◆ Aim of the task ◆
Report every line of the data that includes "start".

◆ Recorded data ◆
......
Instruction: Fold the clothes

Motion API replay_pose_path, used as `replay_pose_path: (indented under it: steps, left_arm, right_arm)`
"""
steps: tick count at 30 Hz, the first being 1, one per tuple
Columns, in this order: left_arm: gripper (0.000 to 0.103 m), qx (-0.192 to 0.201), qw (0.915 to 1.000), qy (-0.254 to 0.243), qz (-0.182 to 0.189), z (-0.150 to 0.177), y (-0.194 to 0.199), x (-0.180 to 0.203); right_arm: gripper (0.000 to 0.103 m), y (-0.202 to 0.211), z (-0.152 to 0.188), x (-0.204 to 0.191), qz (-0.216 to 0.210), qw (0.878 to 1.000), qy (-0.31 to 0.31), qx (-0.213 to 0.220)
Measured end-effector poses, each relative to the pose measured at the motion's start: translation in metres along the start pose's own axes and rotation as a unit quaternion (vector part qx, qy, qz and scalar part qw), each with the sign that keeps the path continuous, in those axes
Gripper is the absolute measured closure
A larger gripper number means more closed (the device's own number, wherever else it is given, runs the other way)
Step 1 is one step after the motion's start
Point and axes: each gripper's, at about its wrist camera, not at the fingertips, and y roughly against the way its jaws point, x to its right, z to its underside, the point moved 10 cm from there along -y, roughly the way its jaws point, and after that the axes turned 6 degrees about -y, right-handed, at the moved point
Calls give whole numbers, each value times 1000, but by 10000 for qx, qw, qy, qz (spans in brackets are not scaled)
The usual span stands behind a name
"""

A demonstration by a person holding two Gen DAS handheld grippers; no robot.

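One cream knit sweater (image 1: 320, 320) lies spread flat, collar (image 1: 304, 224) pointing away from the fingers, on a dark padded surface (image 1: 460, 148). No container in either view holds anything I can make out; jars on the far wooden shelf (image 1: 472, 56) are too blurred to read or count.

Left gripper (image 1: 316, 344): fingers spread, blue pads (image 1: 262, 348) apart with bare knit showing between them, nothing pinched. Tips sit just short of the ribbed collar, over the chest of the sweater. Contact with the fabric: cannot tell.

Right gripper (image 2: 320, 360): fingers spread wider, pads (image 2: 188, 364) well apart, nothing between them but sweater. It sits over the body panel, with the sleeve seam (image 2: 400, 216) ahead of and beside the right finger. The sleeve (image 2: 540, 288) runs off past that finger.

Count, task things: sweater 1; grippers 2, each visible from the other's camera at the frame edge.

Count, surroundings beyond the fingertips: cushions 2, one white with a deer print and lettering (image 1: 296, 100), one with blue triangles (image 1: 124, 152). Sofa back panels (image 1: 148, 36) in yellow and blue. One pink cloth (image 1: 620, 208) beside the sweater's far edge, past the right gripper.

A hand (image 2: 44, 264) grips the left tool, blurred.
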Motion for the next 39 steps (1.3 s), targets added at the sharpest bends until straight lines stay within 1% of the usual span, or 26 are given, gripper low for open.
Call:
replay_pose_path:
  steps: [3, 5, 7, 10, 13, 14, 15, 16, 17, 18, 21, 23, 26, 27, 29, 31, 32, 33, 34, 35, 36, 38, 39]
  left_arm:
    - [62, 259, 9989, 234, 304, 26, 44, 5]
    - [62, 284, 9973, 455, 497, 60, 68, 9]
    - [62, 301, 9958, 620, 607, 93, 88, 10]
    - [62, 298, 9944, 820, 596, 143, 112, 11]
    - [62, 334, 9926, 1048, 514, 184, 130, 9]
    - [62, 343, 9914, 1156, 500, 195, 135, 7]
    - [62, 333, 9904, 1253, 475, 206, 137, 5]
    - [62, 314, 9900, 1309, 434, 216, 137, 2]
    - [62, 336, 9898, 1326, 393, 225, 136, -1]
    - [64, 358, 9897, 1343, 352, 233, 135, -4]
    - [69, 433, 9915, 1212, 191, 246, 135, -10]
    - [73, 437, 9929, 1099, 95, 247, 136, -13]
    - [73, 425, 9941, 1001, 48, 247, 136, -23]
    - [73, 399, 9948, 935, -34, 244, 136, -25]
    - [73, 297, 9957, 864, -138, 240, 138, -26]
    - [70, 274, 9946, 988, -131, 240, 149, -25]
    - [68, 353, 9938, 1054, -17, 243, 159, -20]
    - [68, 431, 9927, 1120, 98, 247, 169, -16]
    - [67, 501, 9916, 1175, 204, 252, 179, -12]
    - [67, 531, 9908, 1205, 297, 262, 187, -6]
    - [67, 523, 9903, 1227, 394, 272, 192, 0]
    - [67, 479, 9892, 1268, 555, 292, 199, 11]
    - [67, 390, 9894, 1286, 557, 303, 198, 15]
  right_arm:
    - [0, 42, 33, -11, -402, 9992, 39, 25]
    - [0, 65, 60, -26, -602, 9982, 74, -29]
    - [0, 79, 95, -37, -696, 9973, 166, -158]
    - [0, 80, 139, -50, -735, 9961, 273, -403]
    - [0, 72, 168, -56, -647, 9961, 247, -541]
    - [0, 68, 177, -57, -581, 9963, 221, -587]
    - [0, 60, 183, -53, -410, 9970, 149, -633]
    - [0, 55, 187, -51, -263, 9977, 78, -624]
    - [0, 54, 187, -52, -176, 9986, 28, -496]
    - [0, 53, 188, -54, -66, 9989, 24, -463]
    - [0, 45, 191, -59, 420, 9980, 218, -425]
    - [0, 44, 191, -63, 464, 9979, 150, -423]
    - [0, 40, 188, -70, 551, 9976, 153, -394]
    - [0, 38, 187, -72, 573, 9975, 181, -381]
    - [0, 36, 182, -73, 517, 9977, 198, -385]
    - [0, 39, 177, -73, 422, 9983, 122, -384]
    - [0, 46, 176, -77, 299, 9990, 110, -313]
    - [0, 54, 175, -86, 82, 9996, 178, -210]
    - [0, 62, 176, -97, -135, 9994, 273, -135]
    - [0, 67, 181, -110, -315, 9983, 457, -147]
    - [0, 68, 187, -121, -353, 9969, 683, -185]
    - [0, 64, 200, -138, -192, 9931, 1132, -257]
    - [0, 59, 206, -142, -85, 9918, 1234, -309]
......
◆ Completed task ◆
Measured end-effector poses, each relative to the pose measured at the motion's start: translation in metres along the start pose's own axes and rotation as a unit quaternion (vector part qx, qy, qz and scalar part qw), each with the sign that keeps the path continuous, in those axes
Step 1 is one step after the motion's start

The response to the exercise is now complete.